イコライザー2

『イコライザー2』を観る。前作も結構、好きだったのだけれど、今回もオーソドックスな元CIAもののジャンル映画としてのコードを踏んで、意外なところは全くないけれどお約束が楽しめる。デンゼル=ワシントンは体型的に鋭利という訳ではないのだけれど、演技の力によって無敵のオーラを醸すという、役者本来の仕事をしていると思うのである。実のところ、ちょっとお腹が出ているのを衣装でごまかしている印象が。

ヨーロッパの事件を地元で解決するローカル感がちょっといいし、敵役の墜落というお約束展開にしても、ちゃんとトドメを刺す点で他のジャンル映画と一線を画しているあたりを評価したい。そもそも陰謀の真相は全く明らかになっていないのに、対決の構図をつくり、込み入った話をしないで物語を消化した手腕は優秀ではないか。普通は「名前をポケットに入れた」人間を倒すのがジャンル映画というものなのである。

ドラマ24

『映像研』に並ぶ今クールの楽しみは野木亜紀子のオリジナル脚本による『コタキ兄弟と四苦八苦』で、こちらも録画をセットして週末の開始を待ち構えている状態。深夜帯のこの充実ぶりは何なのか。テレビ東京でいうと、『面白南極料理人』の真夜中ドラマ枠か、今回のドラマ24枠にしか接点がないのである。

時勢

自身の中東歴訪は見合わせとしながら自衛隊の派遣は予定通りという卑劣には旧軍の伝統を感じざるを得ない本邦での茶番をよそに、防空警戒態勢にあるテヘランで旅客機が墜落し、報復のための弾道ミサイルが発射されて緊張はさらに高まっている。

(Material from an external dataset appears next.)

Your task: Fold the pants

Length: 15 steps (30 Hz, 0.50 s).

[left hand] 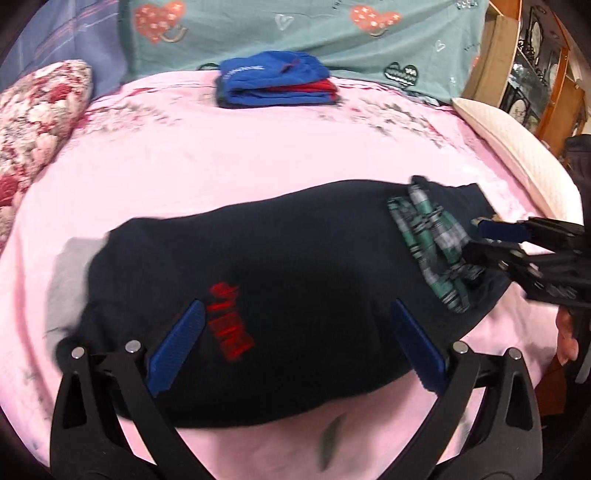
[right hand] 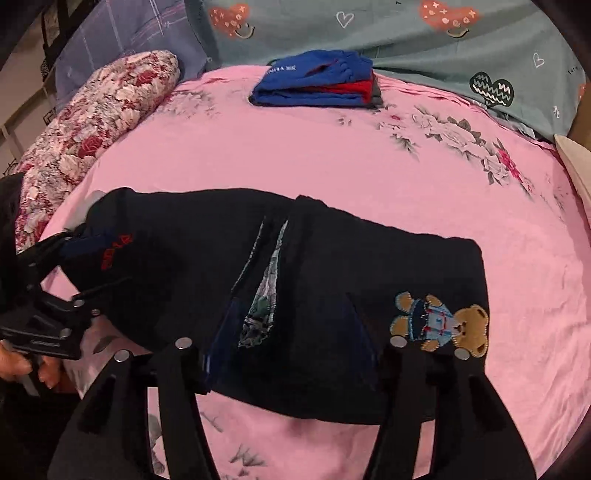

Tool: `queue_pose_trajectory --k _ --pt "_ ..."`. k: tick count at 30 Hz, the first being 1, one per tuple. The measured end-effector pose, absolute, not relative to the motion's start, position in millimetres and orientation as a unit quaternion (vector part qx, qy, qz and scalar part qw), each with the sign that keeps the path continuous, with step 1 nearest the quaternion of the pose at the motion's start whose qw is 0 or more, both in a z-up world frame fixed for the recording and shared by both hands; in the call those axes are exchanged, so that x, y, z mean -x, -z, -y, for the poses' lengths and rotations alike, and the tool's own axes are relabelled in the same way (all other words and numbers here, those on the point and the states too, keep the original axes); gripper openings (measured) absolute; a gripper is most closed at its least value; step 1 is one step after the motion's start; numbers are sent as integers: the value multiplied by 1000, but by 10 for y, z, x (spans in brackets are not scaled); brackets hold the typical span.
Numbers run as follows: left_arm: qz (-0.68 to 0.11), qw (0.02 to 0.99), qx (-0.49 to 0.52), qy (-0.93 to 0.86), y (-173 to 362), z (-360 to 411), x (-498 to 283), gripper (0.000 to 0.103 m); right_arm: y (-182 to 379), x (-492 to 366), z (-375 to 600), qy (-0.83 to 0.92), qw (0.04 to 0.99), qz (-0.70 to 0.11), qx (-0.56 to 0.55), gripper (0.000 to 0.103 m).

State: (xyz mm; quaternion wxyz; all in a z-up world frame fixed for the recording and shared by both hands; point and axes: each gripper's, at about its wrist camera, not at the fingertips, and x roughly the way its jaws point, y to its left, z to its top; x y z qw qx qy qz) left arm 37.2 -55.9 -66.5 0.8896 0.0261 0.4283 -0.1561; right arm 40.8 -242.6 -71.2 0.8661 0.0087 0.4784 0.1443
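Dark navy pants (left hand: 280, 251) lie across the pink bed sheet (left hand: 258, 147), with red lettering (left hand: 229, 321) at one end, a green plaid lining (left hand: 432, 240) and a teddy bear patch (right hand: 439, 321). My left gripper (left hand: 295, 332) is open, its blue pads spread just above the lettered end. My right gripper (right hand: 291, 332) is open over the middle of the pants (right hand: 295, 266), left of the bear patch. In the left wrist view the right gripper (left hand: 476, 236) reaches over the plaid lining. In the right wrist view the left gripper (right hand: 70, 258) is at the lettered end.
A folded stack of blue and red clothes (left hand: 277, 81) lies at the far side of the bed. A floral pillow (left hand: 33, 136) is on the left, a teal heart-print cover (left hand: 295, 29) behind, a cream pillow (left hand: 517, 155) and a wooden cabinet (left hand: 535, 74) at right.
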Motion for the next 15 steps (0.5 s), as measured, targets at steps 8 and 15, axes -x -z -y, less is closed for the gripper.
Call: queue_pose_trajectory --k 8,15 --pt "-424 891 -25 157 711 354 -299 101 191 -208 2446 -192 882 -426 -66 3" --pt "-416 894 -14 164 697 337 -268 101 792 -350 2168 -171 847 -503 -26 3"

一方、外交ではエスカレーションを回避するためのメッセージが双方から表明され、全面衝突というシナリオはなさそうというのが直近の雰囲気だけれど、どちらかといえばイランのシナリオに米国がのっているとしか思えない展開で、何がしたいのかわからないアメリカとそれに追従する日本の漂流は2020年も続く。

映像研には手を出すな!

NHKで始まった『映像研には手を出すな!』の第1話を観る。さすがに深夜はキツいけれど、録画して必ず観ようと思っていた本作は、湯浅政明作品であればのびのびと世界が広がっていくだろうという期待はもとからあったけれど、浅草みどりの声をあてるのが伊藤沙莉だとオンエアで気づいて感動している。まさに適役というものではないか。

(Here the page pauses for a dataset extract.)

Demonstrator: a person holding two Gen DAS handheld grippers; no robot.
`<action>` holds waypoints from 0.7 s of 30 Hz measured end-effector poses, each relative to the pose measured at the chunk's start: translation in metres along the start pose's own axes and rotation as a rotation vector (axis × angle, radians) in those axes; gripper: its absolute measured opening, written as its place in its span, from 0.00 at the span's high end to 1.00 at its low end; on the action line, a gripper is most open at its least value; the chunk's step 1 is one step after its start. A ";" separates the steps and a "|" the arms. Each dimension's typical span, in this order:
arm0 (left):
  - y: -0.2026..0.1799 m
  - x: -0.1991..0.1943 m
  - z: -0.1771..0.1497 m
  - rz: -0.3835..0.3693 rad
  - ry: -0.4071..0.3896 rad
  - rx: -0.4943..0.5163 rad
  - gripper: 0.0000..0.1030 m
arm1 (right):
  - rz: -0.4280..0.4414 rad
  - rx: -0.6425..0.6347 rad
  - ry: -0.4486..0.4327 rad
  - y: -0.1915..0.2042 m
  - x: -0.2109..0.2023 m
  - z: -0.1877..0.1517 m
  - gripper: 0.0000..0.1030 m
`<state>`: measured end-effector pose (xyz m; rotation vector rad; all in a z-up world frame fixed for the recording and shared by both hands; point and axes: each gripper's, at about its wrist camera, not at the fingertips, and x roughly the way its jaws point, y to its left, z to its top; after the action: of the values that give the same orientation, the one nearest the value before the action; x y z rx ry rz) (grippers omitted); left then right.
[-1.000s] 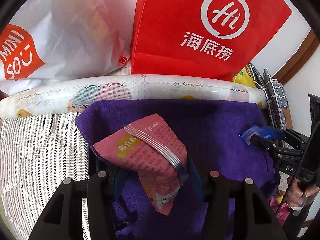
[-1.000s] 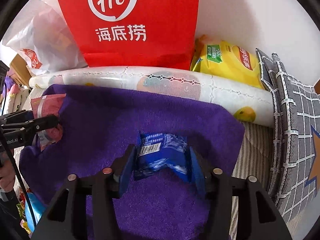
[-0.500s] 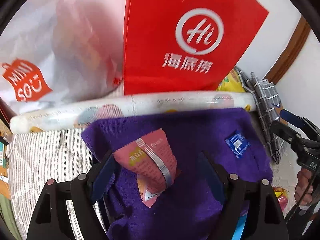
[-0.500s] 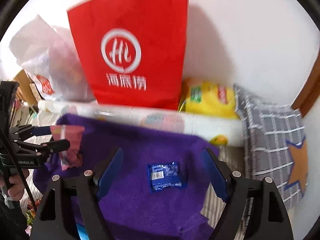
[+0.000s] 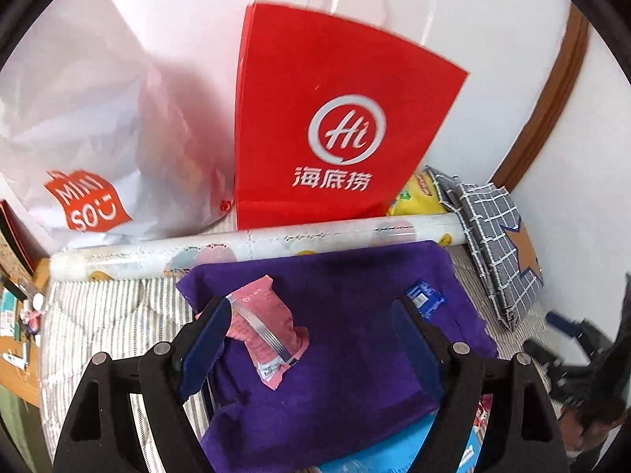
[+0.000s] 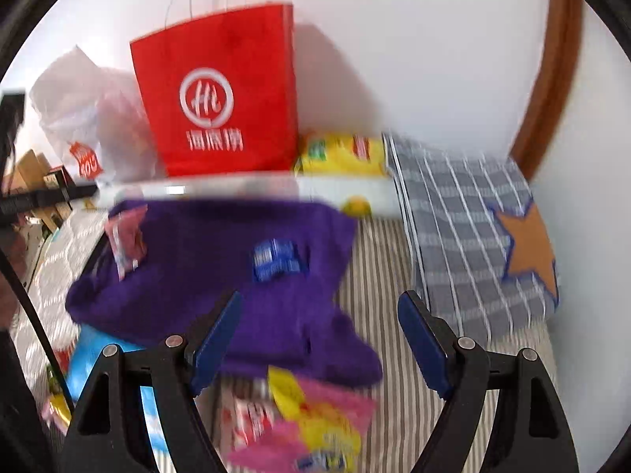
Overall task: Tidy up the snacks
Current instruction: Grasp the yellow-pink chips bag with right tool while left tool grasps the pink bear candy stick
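Note:
A pink snack packet (image 5: 265, 335) lies on the left of a purple towel (image 5: 347, 339). A small blue snack packet (image 5: 426, 298) lies on its right. My left gripper (image 5: 311, 339) is open and empty, pulled back above the towel, with the pink packet beside its left finger. In the right wrist view, my right gripper (image 6: 319, 335) is open and empty, near the towel (image 6: 205, 268). The blue packet (image 6: 276, 260) and pink packet (image 6: 124, 242) lie beyond it. Several pink and yellow snack packets (image 6: 307, 425) lie below the gripper.
A red paper bag (image 5: 335, 130) and a white Miniso bag (image 5: 86, 126) stand against the wall. A printed roll (image 5: 252, 244) lies in front of them. A yellow pack (image 6: 343, 153) and checked cushion (image 6: 465, 228) sit at right on the striped surface (image 6: 378, 276).
Both grippers have let go of their packets, opened wide and pulled back from the towel. The pink and blue packets now lie on the towel.

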<state>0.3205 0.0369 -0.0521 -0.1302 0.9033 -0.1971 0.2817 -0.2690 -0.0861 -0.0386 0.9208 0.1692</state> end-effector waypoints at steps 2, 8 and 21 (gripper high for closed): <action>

一方、実写版では齋藤飛鳥が演じるらしいのだけれど一体、どうするんだ、それ。

『未来少年コナン』ならぬ『残され島のコナソ』のアニメ講釈を踏まえたコインランドリー2階の場面も感涙ものの構成で、これからの展開に期待しかない。初回はまず、絶品というべきであろう。

ハッピー・デス・デイ 2U

『ハッピー・デス・デイ 2U』を観る。前作でも監督を務めたクリストファー=ランドンが脚本まで書いた2作目。直後の時間帯から設定をそのまま引き継ぎ、しかしループ設定どころかパラレルワールドものに転調し、それなり以上に面白い展開になっているのだから感心する。時計塔のシーンがある通り、『バック・トゥ・ザ・フューチャー』を意識したつくりになっているのだけれど、確かにこのテイストは似ていると思うのである。ライアンのドッペルゲンガーはどこから来たんだよとか、そんなMRIがあるかいとか、荒いところずいぶん見えるとして。

監督は3作目の製作に意欲を見せているらしいけれど、もちろん、とりあえず三部作というのが定石というものである。

ハッピー・デス・デイ

『ハッピー・デス・デイ』を観る。かつて一ジャンルを形成した『スクリーム』を想起させる殺人鬼ものに、『オール・ユー・ニード・イズ・キル』みたいなループ設定を加えロマンスもあって、まず材料が盛り沢山なのだけれど、主人公が単に嫌な女というところから始まって、内面が明かされていく手際がいいので、ホラーとかサスペンスというより実は成長譚として楽しめる。この味付けの妙が本作の面白味であって、殺伐とした印象がないので、同じように大学生を主人公にして隆盛を極めたかつてのシリアルキラーものとはだいぶ違う話になっている。面白い。

ゴジラ

『ゴジラ キング・オブ・モンスターズ』を観た流れで『シン・ゴジラ』を久しぶりに観始めて結局、最後まで。

政策を機能させるためにあったはずの文書主義を実態として放棄した現実の日本を踏まえて、政治パートがこの映画の最も独創的で空想的な部分にみえてしまうのを、もう何と言ったらいいいか。